___ Records shown

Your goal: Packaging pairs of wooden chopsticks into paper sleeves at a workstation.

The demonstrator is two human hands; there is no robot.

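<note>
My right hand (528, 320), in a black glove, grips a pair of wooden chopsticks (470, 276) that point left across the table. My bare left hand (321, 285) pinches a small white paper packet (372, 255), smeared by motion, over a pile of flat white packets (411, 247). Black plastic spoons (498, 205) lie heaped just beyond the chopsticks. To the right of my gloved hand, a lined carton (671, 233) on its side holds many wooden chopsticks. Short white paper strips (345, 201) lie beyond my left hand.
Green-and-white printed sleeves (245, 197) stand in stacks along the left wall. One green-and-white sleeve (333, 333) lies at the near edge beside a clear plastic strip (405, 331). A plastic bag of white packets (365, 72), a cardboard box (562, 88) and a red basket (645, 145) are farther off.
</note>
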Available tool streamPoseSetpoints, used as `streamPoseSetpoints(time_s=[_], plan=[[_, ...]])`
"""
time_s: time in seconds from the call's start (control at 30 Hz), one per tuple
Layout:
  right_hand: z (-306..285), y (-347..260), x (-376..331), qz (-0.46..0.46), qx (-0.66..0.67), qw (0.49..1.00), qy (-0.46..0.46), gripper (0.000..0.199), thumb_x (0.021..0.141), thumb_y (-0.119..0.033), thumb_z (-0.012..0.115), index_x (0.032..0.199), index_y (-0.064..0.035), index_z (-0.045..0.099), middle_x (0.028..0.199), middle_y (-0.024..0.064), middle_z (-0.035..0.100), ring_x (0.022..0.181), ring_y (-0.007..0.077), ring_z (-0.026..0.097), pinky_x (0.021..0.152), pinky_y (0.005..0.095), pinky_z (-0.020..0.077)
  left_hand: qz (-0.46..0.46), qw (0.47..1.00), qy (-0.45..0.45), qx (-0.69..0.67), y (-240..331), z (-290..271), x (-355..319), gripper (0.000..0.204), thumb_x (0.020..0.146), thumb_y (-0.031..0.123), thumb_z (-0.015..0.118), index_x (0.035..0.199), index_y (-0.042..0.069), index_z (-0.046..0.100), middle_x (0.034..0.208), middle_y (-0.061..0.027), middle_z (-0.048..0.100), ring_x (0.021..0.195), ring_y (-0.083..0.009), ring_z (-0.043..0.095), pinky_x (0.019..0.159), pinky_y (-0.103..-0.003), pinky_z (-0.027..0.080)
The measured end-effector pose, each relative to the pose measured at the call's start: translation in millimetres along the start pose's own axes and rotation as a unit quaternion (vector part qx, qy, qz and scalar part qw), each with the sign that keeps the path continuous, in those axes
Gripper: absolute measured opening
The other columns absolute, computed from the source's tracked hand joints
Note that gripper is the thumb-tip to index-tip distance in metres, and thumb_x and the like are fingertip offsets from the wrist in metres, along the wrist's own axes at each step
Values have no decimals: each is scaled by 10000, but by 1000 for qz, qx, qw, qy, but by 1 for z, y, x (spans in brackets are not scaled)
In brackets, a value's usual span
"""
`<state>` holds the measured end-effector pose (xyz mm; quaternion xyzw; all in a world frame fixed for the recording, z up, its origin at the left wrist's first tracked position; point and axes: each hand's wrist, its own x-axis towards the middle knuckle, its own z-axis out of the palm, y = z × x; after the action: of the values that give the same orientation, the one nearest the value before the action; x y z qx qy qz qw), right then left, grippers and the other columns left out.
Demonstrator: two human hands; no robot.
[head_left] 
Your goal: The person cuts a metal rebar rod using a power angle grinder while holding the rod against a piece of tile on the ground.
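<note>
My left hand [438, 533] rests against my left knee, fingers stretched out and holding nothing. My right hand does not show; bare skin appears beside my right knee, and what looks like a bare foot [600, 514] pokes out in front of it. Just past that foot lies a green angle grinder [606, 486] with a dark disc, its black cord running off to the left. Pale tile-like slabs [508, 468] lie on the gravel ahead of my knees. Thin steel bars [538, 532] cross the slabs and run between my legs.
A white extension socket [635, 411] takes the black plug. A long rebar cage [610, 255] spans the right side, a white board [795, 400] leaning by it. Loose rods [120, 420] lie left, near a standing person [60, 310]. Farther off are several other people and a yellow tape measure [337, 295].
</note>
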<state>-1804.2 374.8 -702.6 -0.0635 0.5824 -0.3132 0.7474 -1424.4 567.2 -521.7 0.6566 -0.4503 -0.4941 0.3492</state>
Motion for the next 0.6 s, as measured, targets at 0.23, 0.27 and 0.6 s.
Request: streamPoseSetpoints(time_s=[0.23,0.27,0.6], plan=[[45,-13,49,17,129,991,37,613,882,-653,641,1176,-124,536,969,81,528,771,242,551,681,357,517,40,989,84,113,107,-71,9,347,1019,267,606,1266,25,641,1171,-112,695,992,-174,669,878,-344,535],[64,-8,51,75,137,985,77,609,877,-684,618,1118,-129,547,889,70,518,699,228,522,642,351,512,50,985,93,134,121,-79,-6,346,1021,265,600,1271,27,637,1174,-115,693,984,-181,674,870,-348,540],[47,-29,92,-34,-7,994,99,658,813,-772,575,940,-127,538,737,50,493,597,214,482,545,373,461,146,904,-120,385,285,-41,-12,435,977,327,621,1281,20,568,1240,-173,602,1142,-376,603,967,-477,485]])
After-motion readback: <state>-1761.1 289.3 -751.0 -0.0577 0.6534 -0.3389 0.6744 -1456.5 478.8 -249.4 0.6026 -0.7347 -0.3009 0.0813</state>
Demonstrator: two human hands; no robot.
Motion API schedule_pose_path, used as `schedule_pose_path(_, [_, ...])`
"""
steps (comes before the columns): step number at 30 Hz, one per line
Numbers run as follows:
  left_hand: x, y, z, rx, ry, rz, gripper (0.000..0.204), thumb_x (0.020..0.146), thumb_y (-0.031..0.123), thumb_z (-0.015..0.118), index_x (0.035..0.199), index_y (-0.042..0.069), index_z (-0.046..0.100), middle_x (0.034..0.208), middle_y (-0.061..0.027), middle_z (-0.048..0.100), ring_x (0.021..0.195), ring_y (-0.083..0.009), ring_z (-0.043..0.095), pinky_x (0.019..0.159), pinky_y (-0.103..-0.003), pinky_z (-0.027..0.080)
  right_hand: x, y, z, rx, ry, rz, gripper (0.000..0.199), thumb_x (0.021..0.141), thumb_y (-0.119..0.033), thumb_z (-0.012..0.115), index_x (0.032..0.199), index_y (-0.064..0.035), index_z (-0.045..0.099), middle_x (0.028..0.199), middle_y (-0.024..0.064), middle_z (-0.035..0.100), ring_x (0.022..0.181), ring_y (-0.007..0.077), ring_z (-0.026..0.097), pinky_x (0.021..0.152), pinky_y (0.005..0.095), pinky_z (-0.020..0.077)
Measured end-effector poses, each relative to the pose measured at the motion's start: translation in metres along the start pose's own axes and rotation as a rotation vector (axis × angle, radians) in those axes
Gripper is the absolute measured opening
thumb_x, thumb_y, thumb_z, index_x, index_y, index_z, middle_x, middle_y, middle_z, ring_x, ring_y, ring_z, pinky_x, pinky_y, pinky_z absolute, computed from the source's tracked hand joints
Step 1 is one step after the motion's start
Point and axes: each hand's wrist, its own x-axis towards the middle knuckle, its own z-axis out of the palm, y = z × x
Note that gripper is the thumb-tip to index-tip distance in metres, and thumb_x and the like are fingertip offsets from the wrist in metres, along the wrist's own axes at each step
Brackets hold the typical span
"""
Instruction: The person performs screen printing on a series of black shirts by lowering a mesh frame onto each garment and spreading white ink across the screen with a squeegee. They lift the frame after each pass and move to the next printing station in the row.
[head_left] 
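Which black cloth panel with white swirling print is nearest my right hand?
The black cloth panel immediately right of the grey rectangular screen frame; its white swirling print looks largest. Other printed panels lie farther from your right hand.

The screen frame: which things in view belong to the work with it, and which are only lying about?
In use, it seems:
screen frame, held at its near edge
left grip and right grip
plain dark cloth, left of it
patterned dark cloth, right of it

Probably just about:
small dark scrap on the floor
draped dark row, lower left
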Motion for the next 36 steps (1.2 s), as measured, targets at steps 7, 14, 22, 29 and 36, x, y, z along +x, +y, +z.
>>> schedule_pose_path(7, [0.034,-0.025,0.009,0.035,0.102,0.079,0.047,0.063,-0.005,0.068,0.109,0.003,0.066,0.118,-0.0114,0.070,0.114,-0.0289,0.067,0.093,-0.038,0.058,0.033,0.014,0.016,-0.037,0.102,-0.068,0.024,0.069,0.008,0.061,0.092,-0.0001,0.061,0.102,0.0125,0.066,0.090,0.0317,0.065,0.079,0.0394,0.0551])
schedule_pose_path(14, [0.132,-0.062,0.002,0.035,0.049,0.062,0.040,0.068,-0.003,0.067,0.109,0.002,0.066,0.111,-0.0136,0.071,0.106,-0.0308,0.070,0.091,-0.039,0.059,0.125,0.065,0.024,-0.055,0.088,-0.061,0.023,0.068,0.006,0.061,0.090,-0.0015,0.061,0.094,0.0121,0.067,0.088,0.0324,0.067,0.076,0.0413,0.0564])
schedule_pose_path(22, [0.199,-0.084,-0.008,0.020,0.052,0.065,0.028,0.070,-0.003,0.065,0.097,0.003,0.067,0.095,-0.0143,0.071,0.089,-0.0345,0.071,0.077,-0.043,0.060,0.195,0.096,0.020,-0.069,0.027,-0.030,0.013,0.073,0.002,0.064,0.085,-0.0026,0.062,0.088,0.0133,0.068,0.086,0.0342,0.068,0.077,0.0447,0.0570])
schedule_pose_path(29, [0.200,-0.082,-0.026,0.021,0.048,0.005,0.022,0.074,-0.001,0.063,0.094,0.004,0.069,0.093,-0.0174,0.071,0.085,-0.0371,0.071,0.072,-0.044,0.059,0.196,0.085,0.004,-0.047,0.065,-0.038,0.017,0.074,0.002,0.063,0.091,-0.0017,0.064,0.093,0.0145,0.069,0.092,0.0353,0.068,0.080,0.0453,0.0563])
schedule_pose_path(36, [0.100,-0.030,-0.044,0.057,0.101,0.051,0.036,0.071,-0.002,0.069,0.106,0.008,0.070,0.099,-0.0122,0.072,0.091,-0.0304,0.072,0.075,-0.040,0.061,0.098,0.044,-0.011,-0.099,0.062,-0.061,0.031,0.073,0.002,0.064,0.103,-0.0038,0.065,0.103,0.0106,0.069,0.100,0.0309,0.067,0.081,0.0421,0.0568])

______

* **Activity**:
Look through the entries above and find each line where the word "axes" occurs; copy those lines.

* **Exercise solution**:
The measured end-effector pose, each relative to the pose measured at the call's start: translation in millimetres along the start pose's own axes and rotation as a unit quaternion (vector part qx, qy, qz and scalar part qw), each with the sign that keeps the path continuous, in those axes
Note that gripper is the thumb-tip to index-tip distance in metres, and thumb_x and the like are fingertip offsets from the wrist in metres, along the wrist's own axes at each step
`<state>` holds the measured end-effector pose (xyz mm; quaternion xyzw; all in a world frame fixed for the recording, z up, its origin at the left wrist's first tracked position; point and axes: each hand's wrist, its own x-axis towards the middle knuckle, its own z-axis out of the palm, y = z × x; after the action: of the values that give the same orientation, the one nearest the value before the action; x y z qx qy qz qw), right then left, grippers and the other columns left out.
Measured end-effector poses, each relative to the pose measured at the motion's start: translation in metres along the start pose's own axes and rotation as a rotation vector (axis × angle, radians) in those axes
Point and axes: each hand's wrist, its own x-axis towards the middle knuckle, its own z-axis out of the palm, y = z × x
Note that gripper is the thumb-tip to index-tip distance in metres, and thumb_x and the like are fingertip offsets from the wrist in metres, along the wrist's own axes at each step

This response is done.